* **What the exercise asks**
Go through the lines below and copy each one that holds the string "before".

Stored data:
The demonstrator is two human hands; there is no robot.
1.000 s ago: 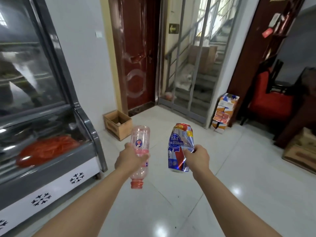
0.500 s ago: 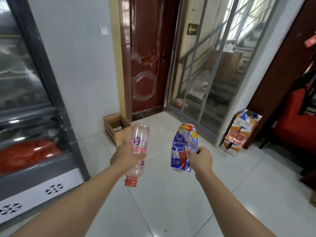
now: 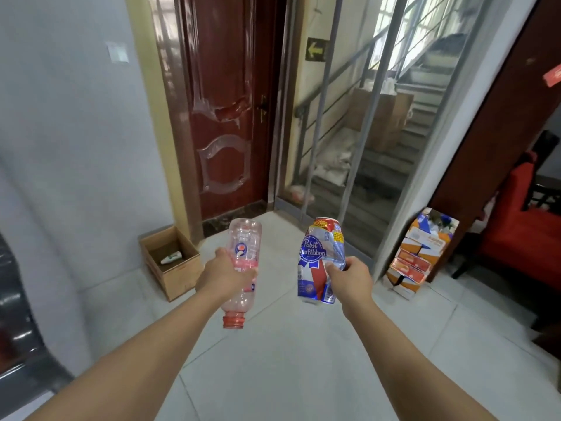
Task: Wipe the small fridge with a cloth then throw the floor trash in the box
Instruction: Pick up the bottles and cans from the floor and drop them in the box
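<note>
Box (image 3: 170,262) now nearer, lower left of frame; fridge nearly gone. Bottle (image 3: 243,268) gripped in left hand (image 3: 221,275), can (image 3: 318,262) in right hand (image 3: 352,281); drop judged next.

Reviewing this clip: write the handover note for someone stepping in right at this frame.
Left hand grips the empty plastic bottle, neck down. Right hand holds the crushed beer can.
The open cardboard box sits on the floor by the wall, ahead and left, with one small item inside.
Done: both pieces picked up. Fridge wiping cannot be judged from here.
Left: drop the bottle and can into the box.
</note>
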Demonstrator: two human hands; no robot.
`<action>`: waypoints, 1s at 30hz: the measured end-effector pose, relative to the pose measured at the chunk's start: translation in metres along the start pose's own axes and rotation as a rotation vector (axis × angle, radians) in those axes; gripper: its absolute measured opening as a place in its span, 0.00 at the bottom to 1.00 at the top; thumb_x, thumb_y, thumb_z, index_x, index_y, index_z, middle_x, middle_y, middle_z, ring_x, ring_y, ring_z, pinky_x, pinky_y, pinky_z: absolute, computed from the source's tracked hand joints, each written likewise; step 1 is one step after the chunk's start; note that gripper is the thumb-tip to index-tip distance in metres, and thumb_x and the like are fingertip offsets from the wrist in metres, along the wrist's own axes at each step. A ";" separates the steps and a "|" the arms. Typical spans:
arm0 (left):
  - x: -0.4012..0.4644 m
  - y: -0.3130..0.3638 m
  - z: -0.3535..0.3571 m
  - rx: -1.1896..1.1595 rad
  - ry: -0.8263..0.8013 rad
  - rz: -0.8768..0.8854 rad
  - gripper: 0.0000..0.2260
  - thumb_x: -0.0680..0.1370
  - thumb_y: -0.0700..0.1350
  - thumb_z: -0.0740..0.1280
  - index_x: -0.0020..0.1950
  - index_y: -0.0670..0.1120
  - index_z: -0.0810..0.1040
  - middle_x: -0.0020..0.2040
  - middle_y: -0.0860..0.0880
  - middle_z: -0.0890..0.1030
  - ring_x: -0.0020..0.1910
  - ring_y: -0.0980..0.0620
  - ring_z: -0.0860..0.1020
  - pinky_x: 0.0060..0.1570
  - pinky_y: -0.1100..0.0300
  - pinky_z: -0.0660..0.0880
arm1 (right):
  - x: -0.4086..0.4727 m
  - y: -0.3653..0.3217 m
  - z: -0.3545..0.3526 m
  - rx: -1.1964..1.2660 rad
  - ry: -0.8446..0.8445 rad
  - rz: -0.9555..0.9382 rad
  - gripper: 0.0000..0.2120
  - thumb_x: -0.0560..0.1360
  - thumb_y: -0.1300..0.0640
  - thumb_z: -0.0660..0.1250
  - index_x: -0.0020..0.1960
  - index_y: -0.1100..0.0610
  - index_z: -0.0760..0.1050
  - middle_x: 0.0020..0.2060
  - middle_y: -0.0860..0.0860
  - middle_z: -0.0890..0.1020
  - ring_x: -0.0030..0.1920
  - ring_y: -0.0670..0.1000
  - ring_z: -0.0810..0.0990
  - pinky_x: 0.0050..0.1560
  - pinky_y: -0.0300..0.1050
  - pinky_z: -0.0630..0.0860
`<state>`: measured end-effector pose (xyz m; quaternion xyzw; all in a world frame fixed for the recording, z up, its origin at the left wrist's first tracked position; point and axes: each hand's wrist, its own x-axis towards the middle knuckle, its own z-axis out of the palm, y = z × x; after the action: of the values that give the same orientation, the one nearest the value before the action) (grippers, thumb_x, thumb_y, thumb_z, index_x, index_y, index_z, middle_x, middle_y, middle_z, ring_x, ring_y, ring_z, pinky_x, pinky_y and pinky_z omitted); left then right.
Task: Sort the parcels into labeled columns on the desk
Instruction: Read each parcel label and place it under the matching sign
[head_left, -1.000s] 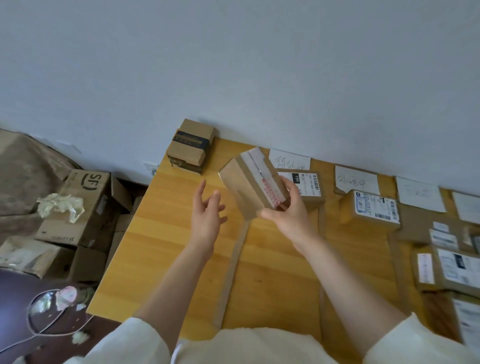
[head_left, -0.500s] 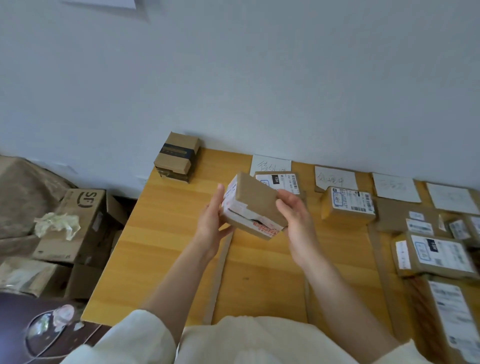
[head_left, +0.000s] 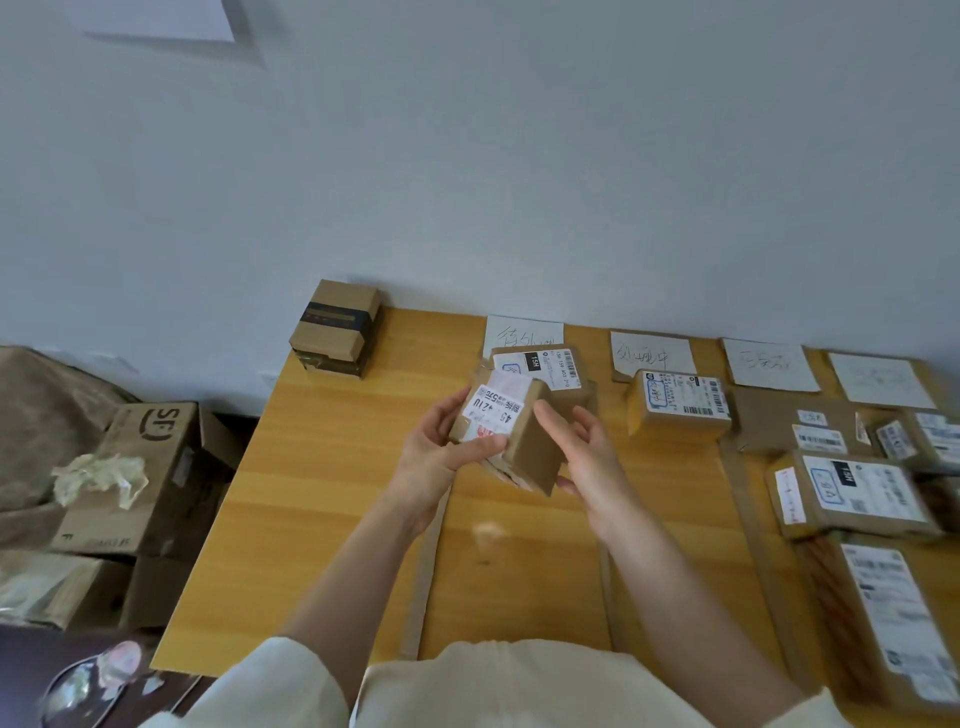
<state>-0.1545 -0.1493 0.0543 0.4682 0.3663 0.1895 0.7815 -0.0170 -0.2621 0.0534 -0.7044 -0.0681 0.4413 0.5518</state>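
I hold a small brown parcel with a white label above the wooden desk. My left hand grips its left side, the thumb lying across the label. My right hand rests against its right side with fairly straight fingers. Handwritten paper labels line the desk's back edge. One parcel lies under the first label, partly hidden by the held one. Another parcel sits under the second. Several parcels fill the right columns.
Cardboard strips mark the column borders. A box with a dark band stands at the desk's far left corner by the wall. Left of the desk, on the floor, are SF cartons with crumpled paper.
The parcel went from my right hand alone into both hands and turned label-up. My left hand now grips it, and my right hand's fingers have loosened. The view shifted right.
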 end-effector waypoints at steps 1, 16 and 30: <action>0.001 -0.001 -0.001 0.003 -0.026 0.005 0.36 0.63 0.33 0.78 0.69 0.46 0.72 0.61 0.46 0.81 0.55 0.53 0.81 0.46 0.63 0.79 | 0.001 0.000 0.000 -0.007 0.002 0.022 0.63 0.50 0.26 0.76 0.78 0.46 0.55 0.67 0.47 0.73 0.63 0.50 0.75 0.66 0.58 0.72; 0.000 0.008 0.009 0.222 0.043 -0.287 0.26 0.70 0.65 0.69 0.62 0.51 0.76 0.52 0.51 0.84 0.52 0.51 0.81 0.47 0.55 0.80 | -0.011 0.002 0.004 -0.376 0.090 -0.374 0.67 0.50 0.46 0.85 0.76 0.36 0.43 0.71 0.46 0.56 0.74 0.47 0.57 0.73 0.49 0.62; 0.002 -0.006 0.006 -0.041 -0.058 -0.175 0.33 0.64 0.43 0.78 0.67 0.45 0.71 0.61 0.40 0.80 0.57 0.46 0.81 0.59 0.49 0.78 | 0.002 0.001 -0.007 0.126 0.062 -0.196 0.47 0.62 0.45 0.78 0.76 0.46 0.58 0.70 0.46 0.73 0.69 0.46 0.72 0.69 0.51 0.69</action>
<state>-0.1491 -0.1540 0.0499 0.4238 0.3790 0.1142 0.8147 -0.0115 -0.2663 0.0513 -0.6716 -0.0918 0.3669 0.6372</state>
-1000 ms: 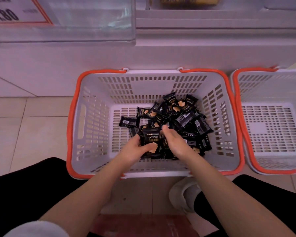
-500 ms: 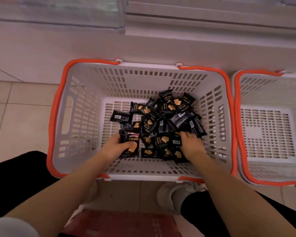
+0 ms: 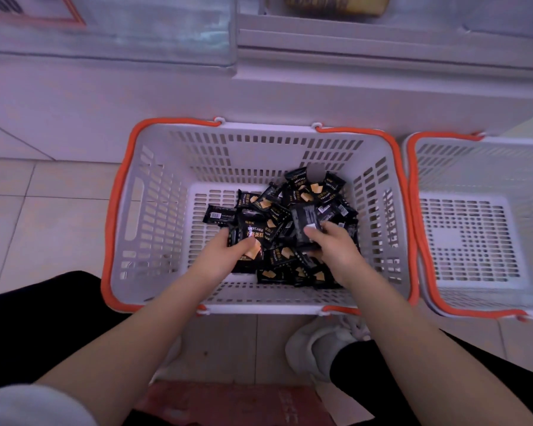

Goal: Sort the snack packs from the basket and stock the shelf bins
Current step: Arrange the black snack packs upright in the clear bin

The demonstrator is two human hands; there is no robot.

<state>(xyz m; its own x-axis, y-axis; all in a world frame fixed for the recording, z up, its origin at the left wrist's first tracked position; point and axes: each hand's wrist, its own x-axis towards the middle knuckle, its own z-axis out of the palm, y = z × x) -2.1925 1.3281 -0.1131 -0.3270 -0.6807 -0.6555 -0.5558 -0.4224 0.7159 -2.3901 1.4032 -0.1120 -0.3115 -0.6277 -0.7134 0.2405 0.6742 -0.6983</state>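
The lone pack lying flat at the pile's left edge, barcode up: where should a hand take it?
Pinch the lone pack by its free left end, coming from above-left. It lies flat on the basket floor; its right end tucks against the pile.

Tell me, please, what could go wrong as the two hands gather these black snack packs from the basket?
The left hand clutches a stack of DRYCAKE packs; adding more could let the glossy wrappers slide apart and drop. The right hand pinches a back-side-up pack, so its type may be misread when sorting. Packs lie over the slotted floor of the grey basket; corners might snag.
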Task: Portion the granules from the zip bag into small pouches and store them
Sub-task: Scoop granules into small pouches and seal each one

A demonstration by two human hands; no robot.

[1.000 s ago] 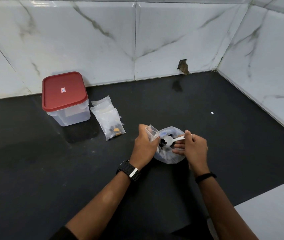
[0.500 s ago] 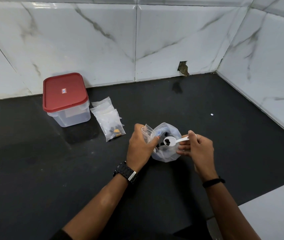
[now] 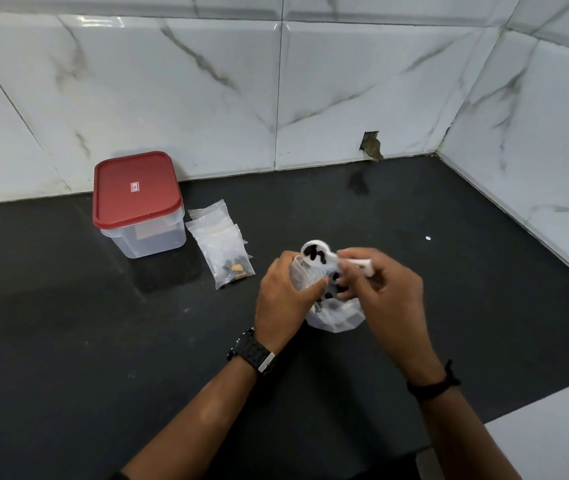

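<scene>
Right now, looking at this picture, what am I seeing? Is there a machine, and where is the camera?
There is no machine here, just a person working with bare hands. The camera sits on the person's head and looks down, so both forearms reach in from the bottom.

The left hand pinches a small clear pouch open. The right hand holds a white plastic spoon carrying dark granules just above that pouch. Below them stands the larger zip bag of granules.

On the black countertop, further left, lie a few small pouches in a stack, beside a clear storage box with a closed red lid.
</scene>
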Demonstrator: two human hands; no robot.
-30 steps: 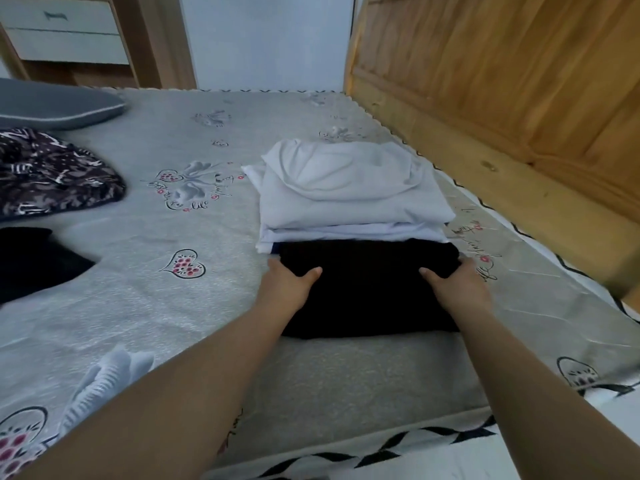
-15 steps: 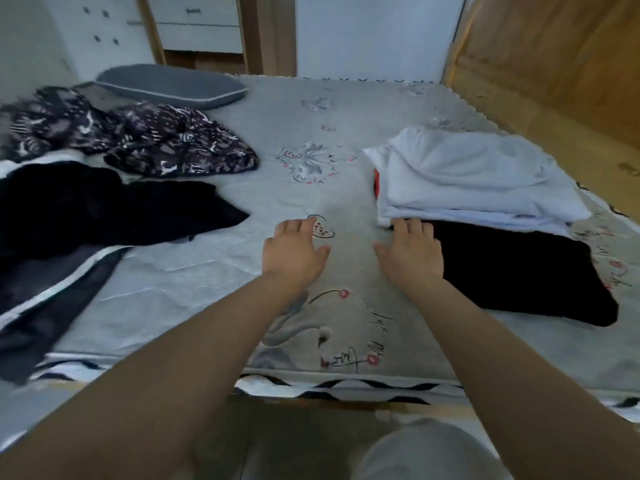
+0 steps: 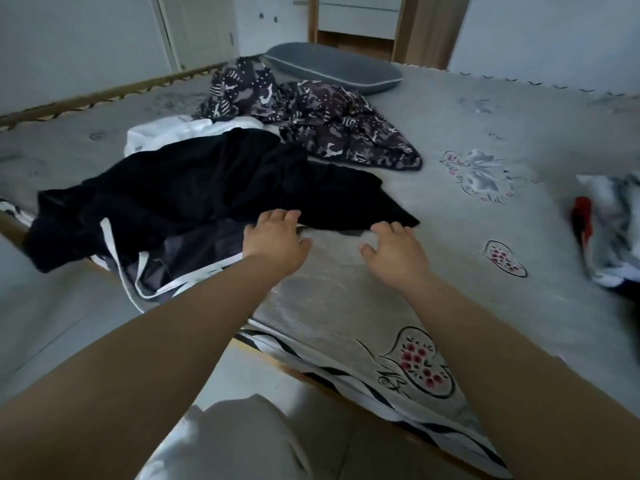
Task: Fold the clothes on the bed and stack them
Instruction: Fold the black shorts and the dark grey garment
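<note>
A crumpled black garment (image 3: 194,188) lies on the left of the bed (image 3: 485,237). Under it are a dark grey piece with white stripes (image 3: 180,261) and a white garment (image 3: 166,133). A dark patterned garment (image 3: 322,123) lies behind them. My left hand (image 3: 275,239) hovers at the black garment's near edge, fingers loosely spread, holding nothing. My right hand (image 3: 398,252) is beside the black garment's right corner, fingers relaxed and holding nothing. The folded stack (image 3: 609,230) is blurred at the right edge.
A grey pillow (image 3: 332,67) lies at the back of the bed. The bed's near edge (image 3: 346,379) runs diagonally past my knee (image 3: 249,441). A wooden dresser (image 3: 360,19) and white doors stand behind the bed.
My view has swung left, away from the folded stack. Both hands have left the folded black piece and moved left across the bed to the edge of the crumpled black garment.
</note>
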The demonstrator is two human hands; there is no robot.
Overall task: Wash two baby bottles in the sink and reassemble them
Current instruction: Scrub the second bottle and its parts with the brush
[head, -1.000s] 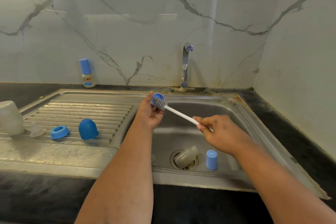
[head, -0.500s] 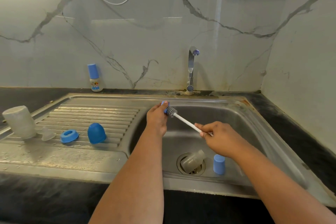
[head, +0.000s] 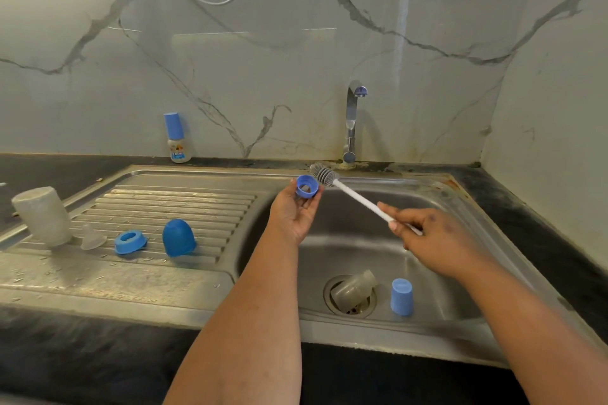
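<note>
My left hand [head: 293, 212] holds a small blue bottle ring [head: 306, 186] in its fingertips above the sink's left rim, the opening facing me. My right hand [head: 437, 240] grips the white handle of a bottle brush [head: 348, 192]; its grey bristle head sits just right of the ring, outside it. In the sink basin [head: 427, 207] a clear bottle body [head: 353, 288] lies on the drain beside an upright blue cap [head: 402, 296]. On the draining board [head: 184, 200] rest a clear bottle body [head: 42, 215], a clear teat [head: 92, 237], a blue ring [head: 130, 242] and a blue dome cap [head: 178, 238].
A tap [head: 352, 122] stands behind the basin against the marble wall. A small assembled bottle with a blue cap [head: 177, 138] stands on the dark counter at the back. The wall closes in on the right. A dark counter edge runs along the front.
The brush head has come out of the blue ring and now sits beside it. My left hand has turned the ring so its opening faces me.
</note>
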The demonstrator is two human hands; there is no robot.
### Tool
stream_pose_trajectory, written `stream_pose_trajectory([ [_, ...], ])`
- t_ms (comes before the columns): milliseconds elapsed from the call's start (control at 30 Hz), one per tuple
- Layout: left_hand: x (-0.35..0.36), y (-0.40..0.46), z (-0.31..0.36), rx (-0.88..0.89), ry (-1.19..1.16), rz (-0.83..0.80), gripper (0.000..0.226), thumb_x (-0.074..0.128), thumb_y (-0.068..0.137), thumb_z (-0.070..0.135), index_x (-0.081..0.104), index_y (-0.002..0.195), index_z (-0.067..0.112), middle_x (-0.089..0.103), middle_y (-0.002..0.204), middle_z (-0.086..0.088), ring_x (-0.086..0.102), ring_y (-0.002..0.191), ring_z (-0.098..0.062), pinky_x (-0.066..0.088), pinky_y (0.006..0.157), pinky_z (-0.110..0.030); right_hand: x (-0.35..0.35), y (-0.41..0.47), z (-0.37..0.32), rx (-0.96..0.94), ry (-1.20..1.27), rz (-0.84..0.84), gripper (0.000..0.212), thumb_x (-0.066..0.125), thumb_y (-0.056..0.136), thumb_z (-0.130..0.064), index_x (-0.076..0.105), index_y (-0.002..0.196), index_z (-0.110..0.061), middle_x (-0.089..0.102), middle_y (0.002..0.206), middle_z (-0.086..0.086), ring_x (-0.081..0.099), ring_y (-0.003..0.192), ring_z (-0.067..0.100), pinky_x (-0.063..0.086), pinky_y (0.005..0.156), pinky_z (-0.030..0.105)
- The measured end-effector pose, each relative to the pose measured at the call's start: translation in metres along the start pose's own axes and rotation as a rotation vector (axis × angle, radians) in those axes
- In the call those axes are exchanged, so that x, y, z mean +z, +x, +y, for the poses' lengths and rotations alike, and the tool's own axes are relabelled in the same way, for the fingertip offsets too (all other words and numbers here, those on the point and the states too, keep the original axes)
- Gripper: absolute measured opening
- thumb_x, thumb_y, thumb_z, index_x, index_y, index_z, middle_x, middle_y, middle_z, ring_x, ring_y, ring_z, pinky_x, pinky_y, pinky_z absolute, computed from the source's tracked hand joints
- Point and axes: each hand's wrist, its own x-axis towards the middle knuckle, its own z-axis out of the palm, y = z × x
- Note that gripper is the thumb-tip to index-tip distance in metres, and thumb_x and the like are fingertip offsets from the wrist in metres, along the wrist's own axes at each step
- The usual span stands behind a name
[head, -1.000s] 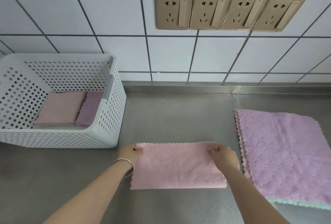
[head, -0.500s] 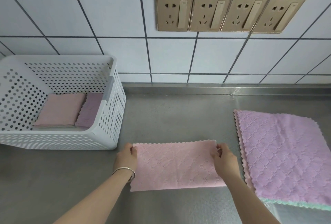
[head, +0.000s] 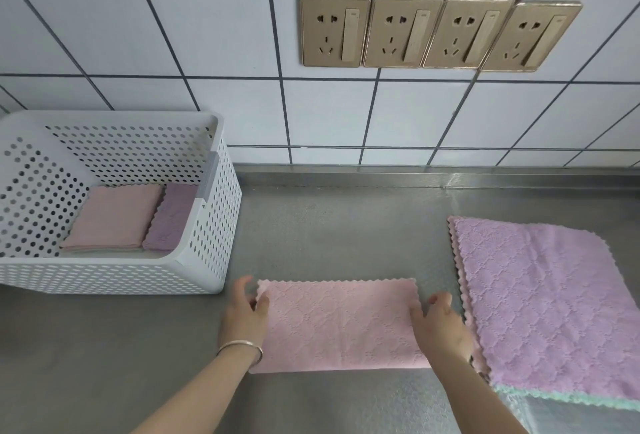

* **Exercise answer**
`<state>`: measured end-effector pose (xyz m; quaternion xyzw; all in a world frame fixed for the recording, z up, its origin at the left wrist's first tracked position; point and axes: each hand's wrist, its own x-axis towards the middle knuckle, its own z-axis out of the palm, y = z × x; after the action: of the values that give the same orientation, the one nearest the value before the action) (grippers, thumb_x, thumb_y, thumb_z, index_x, index_y, index_z, middle_x, middle_y, middle_z, ring_x, ring_y, ring_z, pinky_x, pinky_y and pinky_z omitted); left then right.
- t_ms (comes before the columns): milliseconds elapsed from the call's start (control at 30 Hz), one per tuple

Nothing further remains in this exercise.